WORK TASK:
Go through the entries below and collect each line with the string "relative" in it.

(Extracted records)
^^^^^^^^

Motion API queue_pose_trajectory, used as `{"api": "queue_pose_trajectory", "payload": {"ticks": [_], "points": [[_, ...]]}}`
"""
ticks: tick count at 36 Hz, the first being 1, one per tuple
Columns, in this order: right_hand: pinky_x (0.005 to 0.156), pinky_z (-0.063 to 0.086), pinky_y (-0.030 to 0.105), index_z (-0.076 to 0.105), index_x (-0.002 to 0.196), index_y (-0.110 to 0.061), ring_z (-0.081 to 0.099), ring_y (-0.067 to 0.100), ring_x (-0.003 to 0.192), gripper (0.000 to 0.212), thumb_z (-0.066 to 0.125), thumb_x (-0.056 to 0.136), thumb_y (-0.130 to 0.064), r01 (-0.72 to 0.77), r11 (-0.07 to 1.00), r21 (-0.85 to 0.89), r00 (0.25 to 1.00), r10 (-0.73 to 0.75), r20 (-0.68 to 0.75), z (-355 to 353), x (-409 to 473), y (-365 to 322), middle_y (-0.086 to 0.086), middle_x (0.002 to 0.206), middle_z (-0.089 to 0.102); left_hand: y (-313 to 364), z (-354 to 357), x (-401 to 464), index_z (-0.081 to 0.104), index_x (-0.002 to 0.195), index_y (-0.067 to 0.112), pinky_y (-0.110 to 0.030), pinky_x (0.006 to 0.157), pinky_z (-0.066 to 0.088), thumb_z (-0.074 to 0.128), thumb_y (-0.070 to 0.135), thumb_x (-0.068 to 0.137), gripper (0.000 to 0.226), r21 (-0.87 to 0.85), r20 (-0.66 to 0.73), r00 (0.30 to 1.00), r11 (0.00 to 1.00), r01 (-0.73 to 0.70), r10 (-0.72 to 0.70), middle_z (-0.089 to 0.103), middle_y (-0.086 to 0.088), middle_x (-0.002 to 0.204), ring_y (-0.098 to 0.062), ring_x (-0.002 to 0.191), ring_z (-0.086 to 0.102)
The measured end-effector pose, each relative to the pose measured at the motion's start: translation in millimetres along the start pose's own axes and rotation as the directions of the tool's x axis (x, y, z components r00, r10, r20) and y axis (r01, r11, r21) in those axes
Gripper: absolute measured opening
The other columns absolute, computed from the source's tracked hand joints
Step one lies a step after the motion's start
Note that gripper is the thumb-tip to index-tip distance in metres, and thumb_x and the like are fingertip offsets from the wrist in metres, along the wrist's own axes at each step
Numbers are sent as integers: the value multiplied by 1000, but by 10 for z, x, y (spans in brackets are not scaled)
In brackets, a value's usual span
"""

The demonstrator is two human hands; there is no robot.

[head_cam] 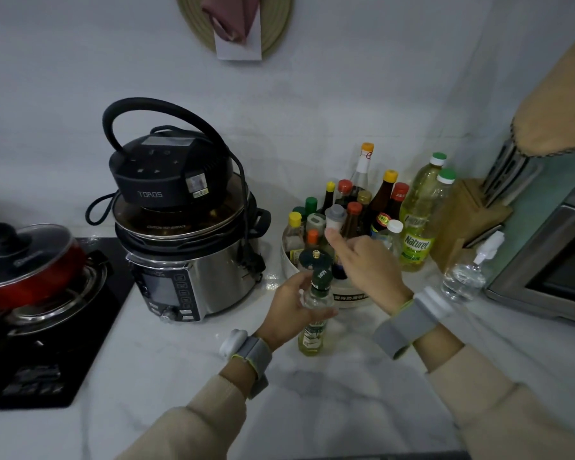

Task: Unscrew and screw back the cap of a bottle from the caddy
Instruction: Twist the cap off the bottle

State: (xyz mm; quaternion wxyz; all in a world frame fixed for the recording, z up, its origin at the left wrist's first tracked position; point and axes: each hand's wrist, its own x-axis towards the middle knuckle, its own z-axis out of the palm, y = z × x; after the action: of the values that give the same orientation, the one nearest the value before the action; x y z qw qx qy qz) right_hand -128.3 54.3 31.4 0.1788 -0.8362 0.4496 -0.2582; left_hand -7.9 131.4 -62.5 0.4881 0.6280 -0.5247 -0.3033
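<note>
Head view: two hands (292, 307) (369, 270), one held bottle (316, 310).

Stove (47, 343) at left edge of frame, pot (27, 260) on it. Pressure cooker (193, 260) just right of stove, on tabletop (180, 376). Caddy (346, 298) centre frame, crowded with bottles; two oil bottles (419, 220) beside its right. Knife block (468, 220) further right, oven (551, 260) at right edge. Held bottle (314, 313) stands before caddy, left hand (292, 307) around it; right hand (365, 270) over caddy.
</note>
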Motion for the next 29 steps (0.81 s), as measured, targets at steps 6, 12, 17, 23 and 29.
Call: {"api": "queue_pose_trajectory", "payload": {"ticks": [6, 12, 17, 23, 29], "points": [[56, 37, 32, 46, 129, -33, 46, 25, 65, 44, 21, 97, -49, 150, 935, -320, 983, -107, 148, 155, -10, -141, 2, 62, 37, -52, 141, 100, 63, 99, 27, -43, 85, 56, 82, 30, 63, 41, -44, -45, 999, 999, 7, -9, 72, -2, 100, -16, 92, 67], [47, 26, 27, 51, 60, -13, 46, 22, 55, 62, 30, 89, -63, 99, 865, -492, 995, -91, 41, 351, -34, -183, -3, 50, 33, -119, 243, 113, 63, 89, 17, -18, 65, 52, 77, 31, 54, 40, -161, -59, 994, 984, 79, -89, 68, 5, 81, 1, 76, 65], [55, 23, 25, 67, 63, -8, 60, 27, 58, 33, 66, 71, -41, -181, 813, -553, 981, 109, -162, 488, -45, -320, 7, 60, 63, -101, 294, 135, 61, 96, 19, -11, 68, 48, 66, 48, 47, 57, -205, -72, 989, 973, 110, -127, 65, 25, 77, 19, 74, 58], [52, 4, 18, 48, 29, -15, 40, 19, 27, 17, 45, 43, -24, -341, 866, -365, 928, 248, -277, 631, 38, -382, 2, 30, 42, -91, 298, 147, 55, 111, -10, 2, 68, 41, 61, 49, 49, 86, -234, -103, 994, 972, 20, -46, 61, -2, 93, 24, 73, 55], [43, 13, 12, 53, 34, -16, 49, 19, 32, 13, 55, 41, -26, -286, 846, -449, 957, 227, -181, 632, -4, -247, 0, 34, 49, -126, 295, 154, 54, 114, -11, -20, 85, 47, 64, 68, 45, 105, -209, -72, 996, 977, 34, -50, 65, -22, 110, -12, 94, 59]]}}
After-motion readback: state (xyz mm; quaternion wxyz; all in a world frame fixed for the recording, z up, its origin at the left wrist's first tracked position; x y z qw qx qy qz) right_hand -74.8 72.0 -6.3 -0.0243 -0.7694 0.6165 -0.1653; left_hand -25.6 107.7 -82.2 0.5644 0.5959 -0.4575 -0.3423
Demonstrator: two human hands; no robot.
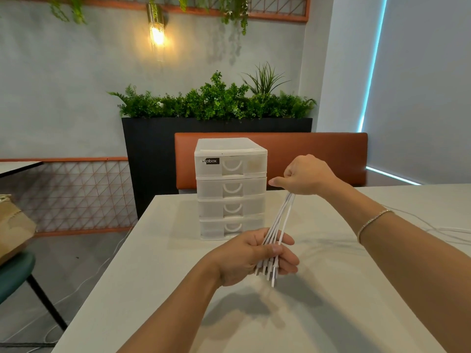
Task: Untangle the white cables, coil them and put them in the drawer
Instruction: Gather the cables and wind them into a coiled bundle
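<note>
A bundle of white cables (279, 220) runs taut between my two hands above the table. My left hand (254, 256) grips the lower part, with several plug ends sticking out below its fingers. My right hand (305, 175) is raised higher and closes round the upper part of the bundle. More white cable (438, 229) trails across the table at the right. A white four-drawer plastic unit (230, 188) stands at the table's far edge, all drawers closed, just behind and left of my hands.
The light table (158, 289) has its left edge running diagonally. An orange bench back (318, 154) and a black planter (153, 154) stand behind it. A green chair (15, 276) and a cardboard box (12, 225) sit at the left, thin wires on the floor.
</note>
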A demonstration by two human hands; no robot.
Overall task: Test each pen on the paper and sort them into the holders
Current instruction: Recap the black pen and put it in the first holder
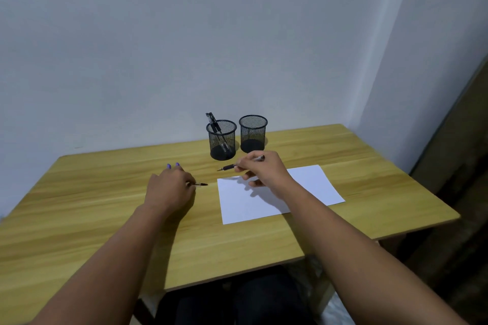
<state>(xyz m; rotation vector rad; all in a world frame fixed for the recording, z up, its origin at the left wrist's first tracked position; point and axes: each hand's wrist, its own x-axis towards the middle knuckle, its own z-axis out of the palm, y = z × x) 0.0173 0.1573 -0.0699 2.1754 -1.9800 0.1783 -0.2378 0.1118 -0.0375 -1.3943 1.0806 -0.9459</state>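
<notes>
Plain grey-white walls meet in a corner behind a light wooden table (105, 219), far edge against the wall. White paper (311, 187) lies flat toward the table's right edge, no marks visible on it. Two black mesh holders stand near the far edge: left holder (221, 141) has two or so dark pens leaning in it, right holder (253, 134) looks empty. Left hand (169, 188) rests on the table left of the paper, most fingers curled over a pen (200, 184) whose tip pokes out toward the paper's left edge, two fingertips lifted; grip itself is hidden under the hand. Right hand (264, 169) hovers over the paper's far-left corner, thumb and fingers pinching a second pen (229, 167) mid-barrel, tip pointing left and slightly down, off the sheet, not yet writing. Judgement: pens are light, stiff, smooth plastic, likely to roll if let go on the table; best held on the dark grip section near the tip for the scribble, then by the barrel for dropping into a holder. Paper is thin and may slide under the stroke, so it needs steadying.
</notes>
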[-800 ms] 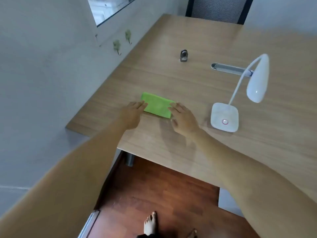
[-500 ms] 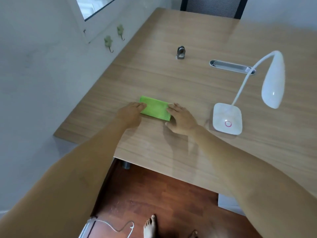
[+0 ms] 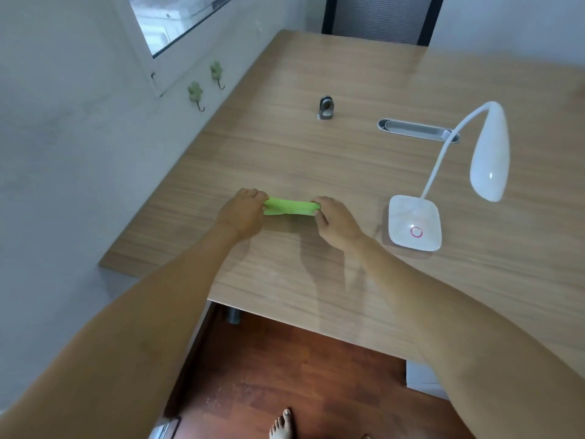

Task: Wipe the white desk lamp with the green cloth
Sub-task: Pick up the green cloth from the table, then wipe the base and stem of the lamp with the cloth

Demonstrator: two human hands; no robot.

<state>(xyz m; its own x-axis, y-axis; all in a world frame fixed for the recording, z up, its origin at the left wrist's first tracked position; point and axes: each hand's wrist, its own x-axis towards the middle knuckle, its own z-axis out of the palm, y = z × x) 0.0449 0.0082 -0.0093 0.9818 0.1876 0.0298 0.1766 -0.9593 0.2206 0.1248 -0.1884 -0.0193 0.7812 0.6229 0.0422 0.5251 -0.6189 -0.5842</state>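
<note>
Hands grip the green cloth (image 3: 289, 207) by its two ends on the wooden desk (image 3: 316, 160), left hand (image 3: 243, 212) and right hand (image 3: 337, 221) each pinching one. The white desk lamp (image 3: 414, 221) stands untouched just right of them.

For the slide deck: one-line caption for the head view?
Both hands, left and right, pinch the ends of the green cloth on the desk, lamp untouched.

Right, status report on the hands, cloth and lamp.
Left hand and right hand each pinch an end of the green cloth. White desk lamp untouched, right of the hands. Nothing between.
</note>
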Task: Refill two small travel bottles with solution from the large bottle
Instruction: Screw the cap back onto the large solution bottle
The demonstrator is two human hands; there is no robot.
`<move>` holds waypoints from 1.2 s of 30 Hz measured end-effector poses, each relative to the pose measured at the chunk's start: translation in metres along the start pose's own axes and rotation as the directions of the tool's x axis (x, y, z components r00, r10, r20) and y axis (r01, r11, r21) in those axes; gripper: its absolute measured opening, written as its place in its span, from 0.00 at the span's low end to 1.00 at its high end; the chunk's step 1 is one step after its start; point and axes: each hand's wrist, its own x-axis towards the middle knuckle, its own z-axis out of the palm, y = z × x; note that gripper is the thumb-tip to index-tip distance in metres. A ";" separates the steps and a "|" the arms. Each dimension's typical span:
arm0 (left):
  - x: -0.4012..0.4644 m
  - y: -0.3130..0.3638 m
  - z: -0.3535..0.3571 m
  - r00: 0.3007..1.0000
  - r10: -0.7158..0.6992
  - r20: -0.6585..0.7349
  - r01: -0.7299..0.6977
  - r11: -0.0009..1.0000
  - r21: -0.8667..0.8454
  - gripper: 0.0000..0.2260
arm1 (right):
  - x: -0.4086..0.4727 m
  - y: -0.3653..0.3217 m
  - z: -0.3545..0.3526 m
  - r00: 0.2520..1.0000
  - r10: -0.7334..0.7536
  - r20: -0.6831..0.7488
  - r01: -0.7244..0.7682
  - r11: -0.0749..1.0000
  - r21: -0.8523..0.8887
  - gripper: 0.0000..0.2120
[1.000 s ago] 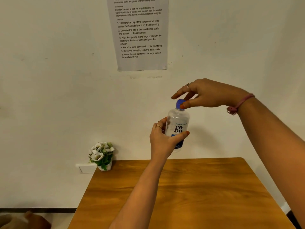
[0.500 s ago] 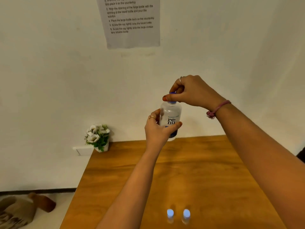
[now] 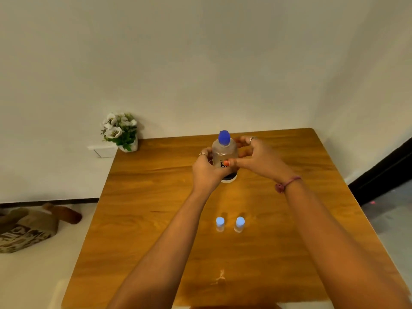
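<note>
While both hands (image 3: 231, 166) clasp the large bottle (image 3: 224, 156), two travel bottles (image 3: 229, 224) stand nearer; flowers (image 3: 120, 130) left.

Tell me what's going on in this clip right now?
A person stands at a wooden table with a large clear bottle upright on it. The left hand grips the bottle's body; the right hand curls around its other side. Its blue cap is on. Two small travel bottles stand capped nearer the person, untouched. No pouring has begun.
</note>
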 end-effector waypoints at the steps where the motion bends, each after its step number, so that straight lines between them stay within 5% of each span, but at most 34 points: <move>1: -0.002 -0.006 0.002 1.000 -0.009 0.016 0.009 1.000 0.004 0.30 | -0.003 0.007 0.005 1.000 0.013 -0.007 -0.013 1.000 0.019 0.35; 12: -0.015 -0.065 0.000 0.913 -0.110 0.392 0.110 0.994 0.025 0.25 | -0.023 0.071 0.040 0.991 0.131 0.018 -0.131 0.989 0.061 0.33; 36: -0.015 -0.102 -0.002 0.841 -0.170 0.513 0.147 0.985 0.085 0.24 | -0.028 0.107 0.068 0.973 0.205 0.106 -0.211 0.976 0.046 0.34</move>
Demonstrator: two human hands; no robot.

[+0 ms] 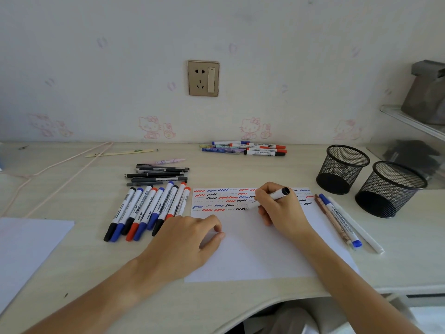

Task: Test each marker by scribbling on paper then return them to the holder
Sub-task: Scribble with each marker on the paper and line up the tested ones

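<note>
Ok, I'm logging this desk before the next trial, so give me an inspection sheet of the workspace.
Surface: pale wooden desk.
Job's things: scribbled paper; marker row; two empty mesh holders.
Clutter: black pens; far marker pile; pens at right; spare sheet.
Grippers: left hand holds the paper down; right hand grips black-capped marker.
Cables: pink cord.
Surroundings: wall socket.
</note>
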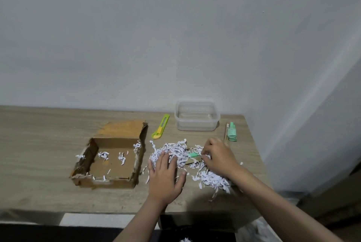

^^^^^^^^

FINISHED TASK:
The measured end-effector pose, each relative to the pose measured at the motion's start: translation in millimetres along the start pose's own axes and rotation as the directions of the tool's x axis (x, y, z components r00, r10, r20) and y axis (r01, r11, r21) in those axes
`<move>` holds waypoints from 1.2 s of 30 Hz measured end-effector poses, each relative to the pose measured at the chunk's start: translation in metres along the start pose's own axes and rotation as the directions of the tool's x axis (x, y, z components r00, r10, r20) and y axis (r01, r11, r21) in those axes; gripper: its absolute measured opening, written as its place in its span, from 0.00 at the span's low end to 1.00 at its high end; the chunk's step 1 is one step after its start; point and axes: each hand's wrist, its own x-axis towards the middle knuckle, its own z-axis out of the palm, y = z × x; note that gripper is the thumb-tip to index-tip distance in metres. A ";" separates the steps and a "|" the arms. Each dimension's typical span:

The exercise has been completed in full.